Nase: Orangenöl, Malz und Gerste machen den Auftakt. Sie wirken staubig angehaucht. Ich fühle mich, als würde ich eine alte Steintreppe in einem trockenen Keller herunterlaufen. Marillen und Aprikosen bestimmen zunächst die fruchtige Seite. Sie haben einen Einschlag von Madeirafrüchte, sprich sie wirken ganz leicht angegoren. Honig fügt sich passgenau ein. Süßliche Zitronen und Orangen sorgen im Hintergrund für eine angenehme Lebendigkeit. Mandarinen und überreife Stachelbeeren gesellen sich hinzu. Alles fließt wirklich richtig schön ineinander. Zum wiederholten Male muss ich an knochentrockenes Segelleinen denken und kurze Zeit später blitzen immer wieder Veilchen durch, die sich bis dato komplett im Hintergrund versteckt hatten. So sehr florale Noten für mich eine Gratwanderung sind, so gut harmonieren sie in diesem Fall mit den Früchten, dem Orangenöl und dem leckeren Malz. Nach einer Viertelstunde kommt dann die nächste Wendung: auf einmal steigen Amarenakirschen aus dem Glas auf. Und noch später muss ich an Weintraubenkerne denken. Was für ein Überraschungsei. Aber jederzeit verdammt stimmig. Der Alkohol ist perfekt eingebunden.
Mund: Ölig trifft der Tropfen auf die Zungenspitze. Und dann bewahrheitet sich das, was ich befürchtet hatte. Seifig-blümerantes Orangenöl flutet den Mund. Anfänglich sind die Veilchen, Lavendel und Bergamotte derart intensiv, dass sie sogar das leckere, mit Honig bestrichene süßliche Malz erdrücken. Ist das wirklich ein Bunnahabhain und nicht vielleicht doch ein Bowmore? Wie auch immer. Mit etwas Fantasie sind Mango mit von der Partie und zwischendurch war sicher auch Eichenholz mit dabei. Das Erstaunen nach dem ersten Schluck hinterlässt mich aber derart perplex, dass all das zunächst an mir vorbeizieht. Entsprechend setze ich auf die weiteren Schlucke. Aber wirklich besser in dem Sinne, dass es mir schmecken würde, wird es leider nicht. Zusätzlich zu dem beschriebenen lässt ein künstlicher Eisteegeschmack seine Muskeln spielen.
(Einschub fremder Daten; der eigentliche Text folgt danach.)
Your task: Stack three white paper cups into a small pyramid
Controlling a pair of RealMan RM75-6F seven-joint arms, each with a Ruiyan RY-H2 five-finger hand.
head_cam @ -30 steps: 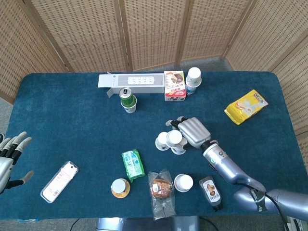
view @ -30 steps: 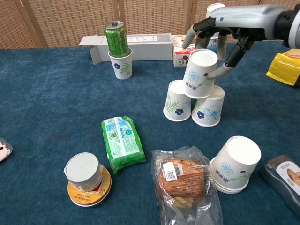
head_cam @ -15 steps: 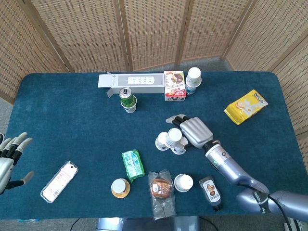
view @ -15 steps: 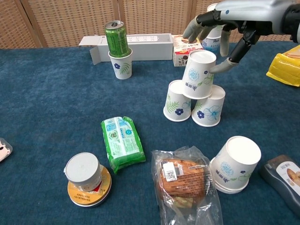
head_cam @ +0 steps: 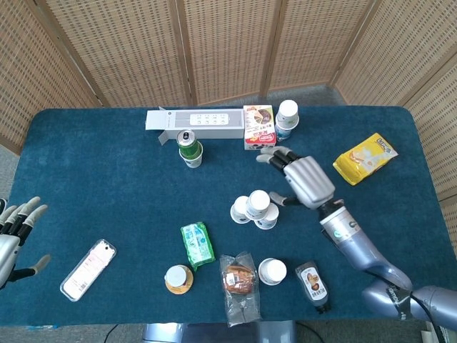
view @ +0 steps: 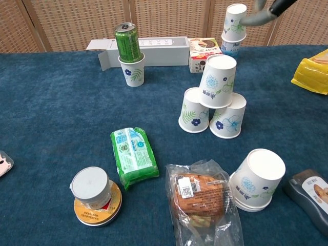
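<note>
Three white paper cups with blue flower prints stand as a small pyramid. The top cup [view: 218, 81] [head_cam: 258, 202] rests upside down on two inverted base cups [view: 194, 110] [view: 228, 116]. My right hand [head_cam: 307, 179] hovers above and to the right of the pyramid, fingers spread, touching nothing. In the chest view only its fingertips [view: 256, 17] show at the top edge. My left hand [head_cam: 16, 229] hangs at the far left edge of the table with its fingers apart and holding nothing.
A green can in a cup [view: 128, 54], a long white box [head_cam: 195, 120], a snack box [head_cam: 258, 126] and stacked cups [view: 234, 28] line the back. A yellow bag [head_cam: 365, 157], spare cup [view: 258, 179], wrapped bun [view: 200, 197], green packet [view: 132, 154], jar [view: 95, 195] and sauce bottle [head_cam: 313, 285] lie around.
My right hand let go of the top cup and rose up and away to the right. The cup stays on the two base cups. The left hand has not moved.
</note>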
Kandierte Äpfel und Pink Grapefruit schwingen mit und immer wieder diese seifeigen Veilchen und der Lavendel. Selbst die Eiche, die den Weg ins Finish weist, vermag sich nicht gegen diese Übermacht durchzusetzen.
Abgang: Das Finish ist mittellang bis lang und präsentiert sich wie der Geschmack extrem floral. Auf einem dünnen Eichenbrett und versprengten Mandeln toben sich Veilchen, Lavendel, Bergamotte und Eistee aus. Alles zusammen trumpft bis zum Schluß leider mit einer künstlich-seifigen Anmutung auf.
Charakter: Eine Abfüllung für hartgesottene Eisteetrinken und Lavendel-Veilchen-Bergamotte-Salatfreunde. Wer sich nicht dazu zählt, dem sei geraten, diese Abfüllung als Duftwässerchen zu bewahren. Denn die Nase kann sich wirklich sehen lassen und fasziniert mit ihrem chamäleonhaften Wechselspiel.
Bewertung: Die Nase finde ich traumhaft. Ihr feines Wechselspiel hat mich verzaubert. Umso größer war die Ernüchterung beim Geschmack und Finish. Charaktervoll ist diese Abfüllung zweifelsfrei, aber meinen Geschmack trifft sie leider so gar nicht. Dezent enttäuscht gibt es wegen der betörenden Nase noch 88 Punkte.